Question

The current through a 1 mh coil drops from 5 a to 3 a in 10-3s. the emf developed in the coil is:

Answer 1

The EMF developed in the coil is equal to 2 V.

Explanation:

Formula : $E = - L\times \frac{dI}{dt}$

A conducting coil resembles an inductor.

Given:

Inductance of the coil :  $L = 1\ mH= 1\times 10^{-3}\ H$

Initial current $I_1 = 5\ A$

Final current $I_2 = 3\ A$

Time = $t = 10^{-3} s$

An inductive element generates a back emf (self-induced emf) and it is defined as the product of self-inductance of the coil and the rate of change of current per unit time.

If

E = Induced emf

L = Self-inductance of the coil

$\frac{dI}{dt}$= Rate of change of current

The emf developed due to an inductor coil is mathematically stated as

$E = - L\times \frac{dI}{dt}$ ......................................(1)

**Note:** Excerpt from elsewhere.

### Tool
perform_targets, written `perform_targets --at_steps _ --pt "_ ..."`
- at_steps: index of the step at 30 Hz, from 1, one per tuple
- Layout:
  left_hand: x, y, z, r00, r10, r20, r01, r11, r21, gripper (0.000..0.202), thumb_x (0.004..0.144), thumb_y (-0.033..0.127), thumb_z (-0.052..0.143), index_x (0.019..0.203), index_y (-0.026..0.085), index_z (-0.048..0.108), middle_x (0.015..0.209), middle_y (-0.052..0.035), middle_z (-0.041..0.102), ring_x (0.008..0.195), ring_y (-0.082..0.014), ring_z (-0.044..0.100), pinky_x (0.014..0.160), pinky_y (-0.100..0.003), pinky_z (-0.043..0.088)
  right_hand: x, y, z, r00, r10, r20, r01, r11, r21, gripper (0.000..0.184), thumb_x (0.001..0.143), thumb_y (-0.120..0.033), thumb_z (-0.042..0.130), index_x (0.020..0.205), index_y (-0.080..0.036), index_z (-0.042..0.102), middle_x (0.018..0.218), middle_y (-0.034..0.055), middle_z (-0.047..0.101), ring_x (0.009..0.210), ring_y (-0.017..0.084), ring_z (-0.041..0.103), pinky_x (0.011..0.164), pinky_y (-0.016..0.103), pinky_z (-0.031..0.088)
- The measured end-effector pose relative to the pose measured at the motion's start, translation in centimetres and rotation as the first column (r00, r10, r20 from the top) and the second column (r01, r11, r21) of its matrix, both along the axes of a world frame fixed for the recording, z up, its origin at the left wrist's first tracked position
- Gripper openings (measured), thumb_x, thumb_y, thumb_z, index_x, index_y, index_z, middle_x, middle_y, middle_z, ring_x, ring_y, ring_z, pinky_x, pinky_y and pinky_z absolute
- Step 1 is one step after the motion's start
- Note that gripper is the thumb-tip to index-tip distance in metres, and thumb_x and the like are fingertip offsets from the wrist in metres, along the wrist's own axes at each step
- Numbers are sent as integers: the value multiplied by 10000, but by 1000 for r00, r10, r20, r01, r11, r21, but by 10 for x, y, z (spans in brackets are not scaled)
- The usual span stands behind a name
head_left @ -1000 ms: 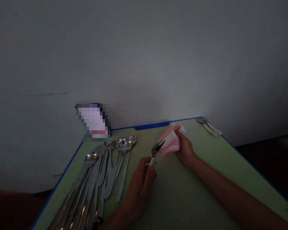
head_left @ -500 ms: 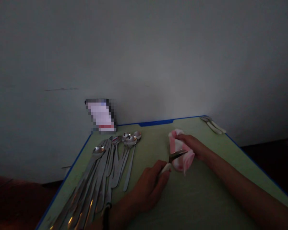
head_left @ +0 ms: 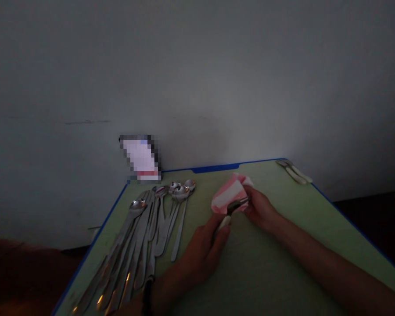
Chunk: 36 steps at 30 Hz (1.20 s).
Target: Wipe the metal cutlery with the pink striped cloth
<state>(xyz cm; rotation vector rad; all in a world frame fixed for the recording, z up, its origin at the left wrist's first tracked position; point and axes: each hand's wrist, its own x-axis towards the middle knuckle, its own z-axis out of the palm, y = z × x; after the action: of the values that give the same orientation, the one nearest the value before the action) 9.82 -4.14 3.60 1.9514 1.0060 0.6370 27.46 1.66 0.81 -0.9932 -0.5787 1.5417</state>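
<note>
**Fork Head Meets Pink Cloth on the Green Table**

We see a green table [head_left: 283, 245] with a blue rim, set against a bare grey wall [head_left: 217, 79] in dim light. Along its left side lies a row of long steel spoons [head_left: 145, 237], bowls away from the person, handles fanning back toward them. Behind the row a small propped card [head_left: 141, 159] is blurred out, so we can read no writing on it.

Our left hand [head_left: 202, 252] rests on the table near its middle and pinches the white handle of a fork [head_left: 235, 206] between thumb and fingers. Our right hand [head_left: 261, 208] is closed around a bunched pink-and-white cloth [head_left: 228, 195], pressing it to the fork's head.

The fork is short, with a dull metal head and a pale handle; its tines are hard to make out. Its long axis runs from near-left to far-right, the head pointing away toward the right hand, just above the tabletop.

At the far right corner lie two white-handled pieces [head_left: 294, 172], well apart from the hands.
</note>
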Motion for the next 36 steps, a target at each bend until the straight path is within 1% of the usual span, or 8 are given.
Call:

Rate of change of current :

$\frac{dI}{dt} = \frac{I_2 - I_1}{t} = \frac{3-5}{{10^{-3}}}\\\\\frac{dI}{dt} = - 2\times 10^3\ A/s$ .....................(2)

Substituting the value of Inductance (L) and rate of change of current from (2) in equation (1), we get

$E = - L\times \frac{dI}{dt}\\E = - 1\times 10^{-3}\times -2\times 10^3 = 2\ V$

Therefore, the emf developed in the coil is equal to 2 volts.